The following month, a CrowdStrike report laid bare how ill-prepared organisations all around the globe were against hackers seeking to exploit third-party cybersecurity weaknesses. Two thirds of the 1,300 respondents said they had experienced a software supply chain attack. Almost 90 per cent believed that they were at risk via a third party. Yet, approximately the same number aadmitted they didn’t deem vetting suppliers a critical necessity.

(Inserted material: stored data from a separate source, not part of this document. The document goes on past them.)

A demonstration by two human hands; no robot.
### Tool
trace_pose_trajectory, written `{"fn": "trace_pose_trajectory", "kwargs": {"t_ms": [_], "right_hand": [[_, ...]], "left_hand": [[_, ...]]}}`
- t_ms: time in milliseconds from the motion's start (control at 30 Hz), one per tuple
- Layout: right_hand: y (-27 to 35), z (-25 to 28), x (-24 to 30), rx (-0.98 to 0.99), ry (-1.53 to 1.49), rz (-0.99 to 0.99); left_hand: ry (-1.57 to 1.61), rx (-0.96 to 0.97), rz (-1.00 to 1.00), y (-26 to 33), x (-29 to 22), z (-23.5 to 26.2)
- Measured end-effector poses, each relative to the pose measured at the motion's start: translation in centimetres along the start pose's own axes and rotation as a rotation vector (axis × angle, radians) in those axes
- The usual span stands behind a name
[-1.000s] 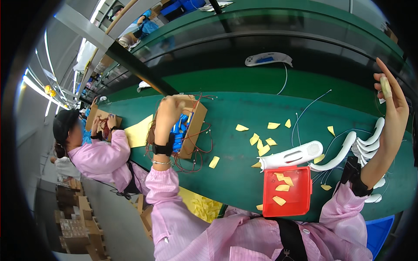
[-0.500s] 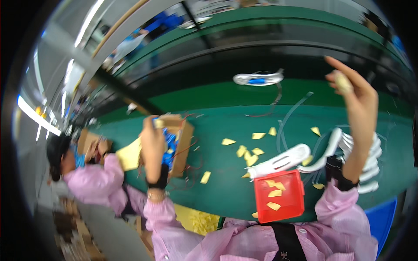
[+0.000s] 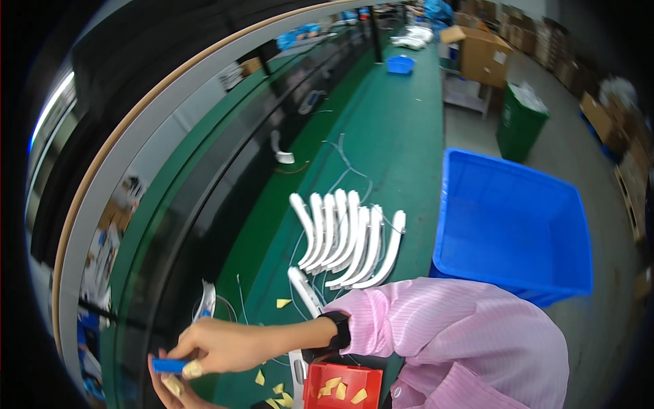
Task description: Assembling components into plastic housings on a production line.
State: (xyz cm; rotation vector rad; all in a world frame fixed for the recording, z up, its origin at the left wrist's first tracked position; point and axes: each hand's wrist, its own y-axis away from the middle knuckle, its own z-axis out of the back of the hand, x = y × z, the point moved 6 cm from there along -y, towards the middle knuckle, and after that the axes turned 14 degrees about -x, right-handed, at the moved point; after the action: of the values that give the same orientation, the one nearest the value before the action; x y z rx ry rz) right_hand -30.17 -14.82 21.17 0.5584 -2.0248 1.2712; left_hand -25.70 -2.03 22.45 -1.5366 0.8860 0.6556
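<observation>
right hand (image 3: 221, 346) pinches the blue piece (image 3: 167, 366), left of the red tray (image 3: 368, 375); left hand (image 3: 182, 398) has fingers at its other end, grip uncertain; white handles (image 3: 353, 217) lie beyond on the green table (image 3: 402, 136)

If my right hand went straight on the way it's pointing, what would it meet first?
Beyond the blue piece at its fingertips, your right hand would probably meet your left hand, whose raised finger lies by the piece's far end; depth is unclear.
</observation>
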Motion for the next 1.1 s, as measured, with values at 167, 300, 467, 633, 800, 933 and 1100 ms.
{"fn": "trace_pose_trajectory", "kwargs": {"t_ms": [167,300,467,633,800,933,1100], "right_hand": [[0.2,-1.1,-1.3,-0.162,0.085,0.154],[0.5,-1.3,0.3,-0.107,-0.017,0.080],[0.5,-1.0,0.5,-0.126,0.260,0.148],[0.9,-1.3,2.0,-0.078,0.054,0.071],[0.7,-1.2,-0.6,-0.083,0.202,0.092],[0.0,-0.9,-0.7,0.027,0.274,-0.027],[0.1,-0.5,-1.6,-0.058,0.442,0.025]], "left_hand": [[-0.090,-0.057,-0.018,-1.3,1.9,2.6],[-0.077,-0.067,-0.038,-1.7,1.7,3.2],[-0.080,-0.092,-0.038,-1.8,1.9,3.3],[-0.109,-0.068,-0.042,-1.6,0.9,3.1],[-0.193,-0.033,-0.082,-1.6,1.5,3.1],[-0.168,-0.036,-0.014,-1.6,1.6,2.9],[-0.247,-0.001,-0.024,-2.1,4.4,2.8]]}}
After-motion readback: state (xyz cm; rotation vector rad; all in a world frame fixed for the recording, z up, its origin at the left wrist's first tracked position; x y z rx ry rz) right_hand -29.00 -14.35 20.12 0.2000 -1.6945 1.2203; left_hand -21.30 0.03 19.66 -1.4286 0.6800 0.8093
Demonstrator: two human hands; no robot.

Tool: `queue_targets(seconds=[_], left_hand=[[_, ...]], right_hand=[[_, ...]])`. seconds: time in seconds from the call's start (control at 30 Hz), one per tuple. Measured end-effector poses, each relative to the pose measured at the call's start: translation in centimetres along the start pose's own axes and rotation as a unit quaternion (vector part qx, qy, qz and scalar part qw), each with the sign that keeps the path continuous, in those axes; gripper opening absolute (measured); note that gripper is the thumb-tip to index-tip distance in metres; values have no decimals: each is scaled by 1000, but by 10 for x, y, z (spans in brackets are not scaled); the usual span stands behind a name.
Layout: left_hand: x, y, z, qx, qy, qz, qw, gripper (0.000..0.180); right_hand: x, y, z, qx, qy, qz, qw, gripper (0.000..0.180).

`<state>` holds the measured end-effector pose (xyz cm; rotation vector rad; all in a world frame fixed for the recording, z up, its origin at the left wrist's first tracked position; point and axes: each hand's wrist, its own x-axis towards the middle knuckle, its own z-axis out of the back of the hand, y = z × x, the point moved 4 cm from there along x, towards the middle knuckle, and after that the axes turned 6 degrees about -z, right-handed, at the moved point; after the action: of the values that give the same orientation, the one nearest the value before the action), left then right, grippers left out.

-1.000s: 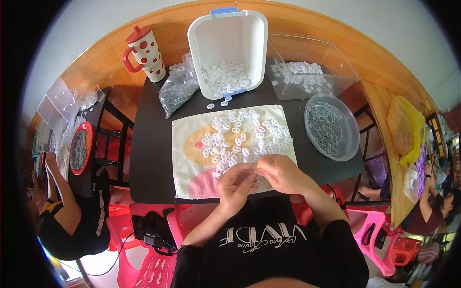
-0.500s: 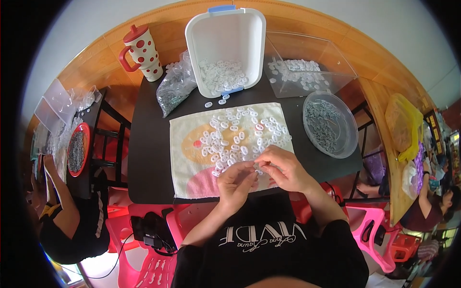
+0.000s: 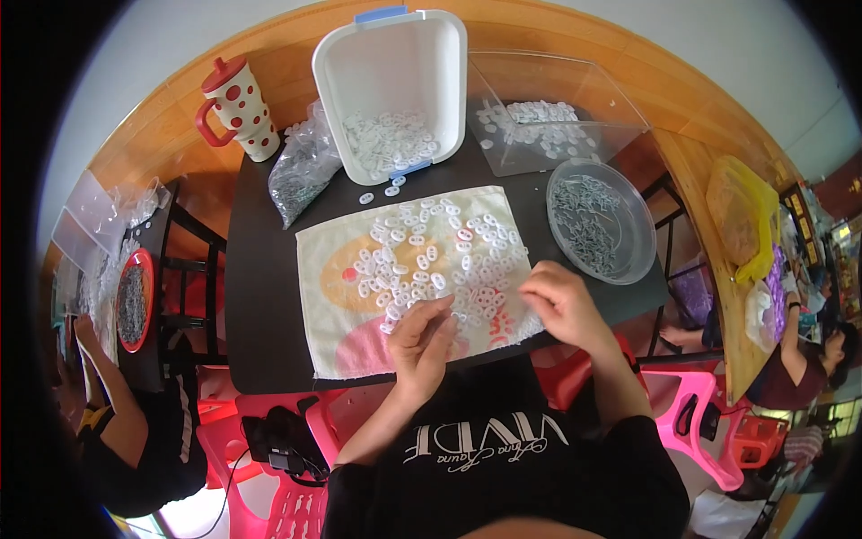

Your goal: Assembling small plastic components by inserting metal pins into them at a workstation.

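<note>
Small white oval plastic pieces with two holes each (image 3: 422, 260) lie scattered over a cream towel (image 3: 314, 278) with orange and pink patterns. At the towel's near edge is my left hand (image 3: 420, 341), its fingers curled toward the thumb beside the nearest ovals. Whatever it pinches is too small to make out. My right hand (image 3: 566, 305) is over the towel's right edge, fingers bent and drawn together; anything between its fingertips is hidden. Just beyond it, a round clear tray (image 3: 645, 241) contains many small grey screws (image 3: 584, 220).
A white bin (image 3: 391, 81) with white pieces stands tilted at the back, beside a bag of grey screws (image 3: 305, 171) and a dotted tumbler (image 3: 242, 112). Back right, a clear box (image 3: 557, 85) has white discs. Another person (image 3: 117, 413) works at left near a red tray (image 3: 135, 301).
My hands were together above the towel's near edge; now they are apart. The right hand has moved right toward the screw tray, while the left stays near the ovals. The whole view has shifted slightly.
</note>
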<state>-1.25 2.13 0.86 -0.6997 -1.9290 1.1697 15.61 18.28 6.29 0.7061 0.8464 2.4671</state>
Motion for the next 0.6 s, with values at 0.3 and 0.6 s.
queue_targets(seconds=[0.3, 0.6], left_hand=[[1, -2, -5, 27, 9, 4, 1000, 29], [3, -4, -6, 37, 27, -5, 999, 31]], right_hand=[[4, 15, -29, -139, -2, 51, 989, 19], [-7, 4, -36, 334, -20, -149, 931, 11]])
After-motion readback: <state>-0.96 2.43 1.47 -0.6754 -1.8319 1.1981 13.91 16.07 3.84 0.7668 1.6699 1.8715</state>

Given Symantec’s latest Internet Security Threat Report, launched early last year, highlighted that supply chain attacks had increased by 78 per cent in 2018, one hopes organisations heeded the warning signs and shored up their third-party cybersecurity policies well before COVID-19 hit businesses.
Experts fear companies that failed to bolster their cyber defences are now even more exposed because supply chains have become fragmented, and hackers, like great white sharks, smell blood. “Criminal groups have recognised that to catch the big fish they need to catch some smaller fish first,” explains James McQuiggan, security awareness advocate at KnowBe4.
To extend the fishing – or rather phishing – analogy: to net the whopper organisations hackers are scooping up the tiddlers in the supply chain, McQuiggan says, as they “may not have the robust security programs and often unable to afford adequate cybersecurity resources or personnel.